Na ja, es gibt keine kontrollierten klinischen Vergleichsstudien zwischen chinesischen Totimpfstoffen und westlichen mRNA-Produkten. Zumindest sind mir keine bekannt. Ich beschäftigte mich mit dem Thema, da Kollegen und ich versuchen wollen, eines dieser Produkte nach Europa zu bringen. Derzeit ist es noch zu früh, da mehr dazu zu sagen.

Zuletzt war zu lesen, dass sich die Totimpfstoffe mit der Omikron-Variante als pharmazeutische Totgeburt erweisen könnten: Sie seien annähernd unwirksam.
Ich halte das für unrichtig.

Warum?
Mit der Verabreichung von Vektor-und mRNA-Präparaten wird das Immunsystem darauf trainiert, ausschließlich die Krönchen-ähnlichen Spike-Proteine des Coronavirus anzugreifen. So ein Virus besteht aber noch aus 28 weiteren Proteinen.

Klingt bis jetzt eher kompliziert als einfach.
Geduld, das Entscheidende kommt erst: Mit Omikron hat sich das Coronavirus vor allem am Spike-Protein verändert. Deshalb lässt auch die Wirkung unserer Impfungen nach, und wir versuchen nun, das durch Boostern mit der Produktion von noch mehr Antikörpern etwas auszugleichen. Ein Immunsystem, das auf ganze Viren trainiert wurde, kann aber auf viel mehr Bestandteile des Virus reagieren.

Als Bürger konnte ich zuletzt jedoch lesen, dass die geringe Wirksamkeit der Totimpfstoffe auch im Labor nachgewiesen wurde.
Das hat damit zu tun, dass die eingesetzten Tests nur die Fähigkeit untersuchten, wie gut oder schlecht induzierte Antikörper am Omikron-Spike-Protein binden und damit das Virus neutralisieren. mRNA- und Vektor-Impfstoffe können ja nur die Produktion von Anti-Spike-Antikörpern auslösen. Ein mit Totimpfstoff trainiertes Immunsystem reagiert vermutlich weniger stark auf das Spike-Protein, erkennt aber auch viele andere Virusbestandteile. Eine Fähigkeit, die solche Tests gar nicht abfragen.

Wann werden wir mehr über die Wirksamkeit von Totimpfstoffen wissen?
Sehr bald. Abgesehen von China, wo man Corona vor allem mit rigiden Maßnahmen eindämmt, wurde in Südamerika und im arabischen Raum massiv mit Totimpfstoffen geimpft. Anhand der Verbreitung und Schwere von Omikron-Infektionen werden wir in der Realität sehen, ob und, falls ja, wie diese Vakzine dann wirken.
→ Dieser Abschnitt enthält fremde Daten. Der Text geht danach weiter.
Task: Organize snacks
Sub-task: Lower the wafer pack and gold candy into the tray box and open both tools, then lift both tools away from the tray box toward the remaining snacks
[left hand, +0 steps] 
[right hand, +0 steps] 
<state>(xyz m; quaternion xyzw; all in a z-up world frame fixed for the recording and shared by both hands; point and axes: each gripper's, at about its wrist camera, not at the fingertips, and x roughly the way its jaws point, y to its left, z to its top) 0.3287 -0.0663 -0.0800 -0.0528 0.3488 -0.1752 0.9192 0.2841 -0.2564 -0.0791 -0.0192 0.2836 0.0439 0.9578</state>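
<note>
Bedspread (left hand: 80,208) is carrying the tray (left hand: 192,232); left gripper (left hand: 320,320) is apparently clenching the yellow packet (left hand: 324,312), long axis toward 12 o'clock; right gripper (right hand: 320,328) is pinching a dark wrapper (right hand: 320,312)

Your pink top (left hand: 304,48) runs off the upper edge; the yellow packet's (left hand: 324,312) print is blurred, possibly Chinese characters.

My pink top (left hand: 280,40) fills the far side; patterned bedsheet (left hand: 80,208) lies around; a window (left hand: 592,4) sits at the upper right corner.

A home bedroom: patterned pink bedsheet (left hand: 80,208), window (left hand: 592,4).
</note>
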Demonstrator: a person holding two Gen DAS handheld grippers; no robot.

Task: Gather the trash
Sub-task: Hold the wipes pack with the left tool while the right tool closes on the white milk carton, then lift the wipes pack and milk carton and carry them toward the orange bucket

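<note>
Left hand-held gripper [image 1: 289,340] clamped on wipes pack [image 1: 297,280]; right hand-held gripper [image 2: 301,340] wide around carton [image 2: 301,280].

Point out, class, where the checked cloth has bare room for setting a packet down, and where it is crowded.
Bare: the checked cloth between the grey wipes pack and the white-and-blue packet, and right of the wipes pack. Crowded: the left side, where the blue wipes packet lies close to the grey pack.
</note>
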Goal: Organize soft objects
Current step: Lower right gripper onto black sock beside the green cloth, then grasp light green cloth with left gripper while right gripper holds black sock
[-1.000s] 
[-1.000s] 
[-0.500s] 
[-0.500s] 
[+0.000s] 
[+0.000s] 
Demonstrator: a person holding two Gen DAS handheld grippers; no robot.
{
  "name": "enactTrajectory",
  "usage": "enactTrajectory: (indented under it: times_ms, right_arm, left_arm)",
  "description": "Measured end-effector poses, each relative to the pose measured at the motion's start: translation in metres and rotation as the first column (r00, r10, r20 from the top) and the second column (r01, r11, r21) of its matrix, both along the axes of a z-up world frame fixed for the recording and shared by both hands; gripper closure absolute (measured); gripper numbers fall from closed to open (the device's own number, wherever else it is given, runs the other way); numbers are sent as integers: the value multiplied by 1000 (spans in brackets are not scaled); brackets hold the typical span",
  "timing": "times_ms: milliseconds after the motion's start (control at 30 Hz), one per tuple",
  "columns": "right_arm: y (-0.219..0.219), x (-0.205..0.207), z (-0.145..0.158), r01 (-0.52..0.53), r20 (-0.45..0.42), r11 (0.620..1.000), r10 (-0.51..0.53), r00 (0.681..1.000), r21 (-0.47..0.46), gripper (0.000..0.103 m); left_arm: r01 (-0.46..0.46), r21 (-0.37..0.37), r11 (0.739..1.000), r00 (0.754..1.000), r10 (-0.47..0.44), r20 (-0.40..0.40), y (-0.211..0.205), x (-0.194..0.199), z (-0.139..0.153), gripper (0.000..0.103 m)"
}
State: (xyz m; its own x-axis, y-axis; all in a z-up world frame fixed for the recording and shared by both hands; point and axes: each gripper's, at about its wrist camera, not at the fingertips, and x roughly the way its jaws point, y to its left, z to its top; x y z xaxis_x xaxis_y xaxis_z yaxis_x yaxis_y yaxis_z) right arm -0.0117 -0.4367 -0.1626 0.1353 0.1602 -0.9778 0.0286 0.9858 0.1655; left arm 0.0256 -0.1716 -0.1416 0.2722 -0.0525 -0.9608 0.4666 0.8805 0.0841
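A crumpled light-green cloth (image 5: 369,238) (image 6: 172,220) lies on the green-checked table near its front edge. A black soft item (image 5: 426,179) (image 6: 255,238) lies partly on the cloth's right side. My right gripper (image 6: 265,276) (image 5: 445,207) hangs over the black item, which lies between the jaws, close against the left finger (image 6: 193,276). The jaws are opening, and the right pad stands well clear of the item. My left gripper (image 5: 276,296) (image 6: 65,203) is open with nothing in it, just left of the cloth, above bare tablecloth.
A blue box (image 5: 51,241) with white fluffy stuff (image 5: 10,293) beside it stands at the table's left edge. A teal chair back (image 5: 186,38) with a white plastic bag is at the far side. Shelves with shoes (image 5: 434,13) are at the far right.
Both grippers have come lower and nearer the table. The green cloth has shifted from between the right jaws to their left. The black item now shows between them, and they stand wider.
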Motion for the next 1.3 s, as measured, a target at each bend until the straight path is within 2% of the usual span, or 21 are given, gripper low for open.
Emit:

Erlauben Sie mir zum Abschluss eine Frage zu meinem Fachgebiet. Von einem sauberen Journalismus wird erwartet, dass er sich nicht mit einer Sache gemein macht, Distanz wahrt. Ist das uns Medien in der Covid-Krise gelungen?
Ich glaube, dass dieser Anspruch von niemandem wirklich erfüllt werden kann. Journalisten sind Menschen, keine Maschinen, haben Meinungen und Haltungen, die sie nie vollständig werden ausblenden können. Das ist auch okay so.

»Etwas weniger Aufregung täte allen gut«

Welche Haltungen konnten Sie in der Covid-Berichterstattung bei uns Journalisten denn beobachten?
Mir fällt auf, dass gerade in Tageszeitungen aller Art Nachrichten spektakulärer dargestellt werden, als sie eigentlich sind. Etwas weniger Aufregung täte allen gut.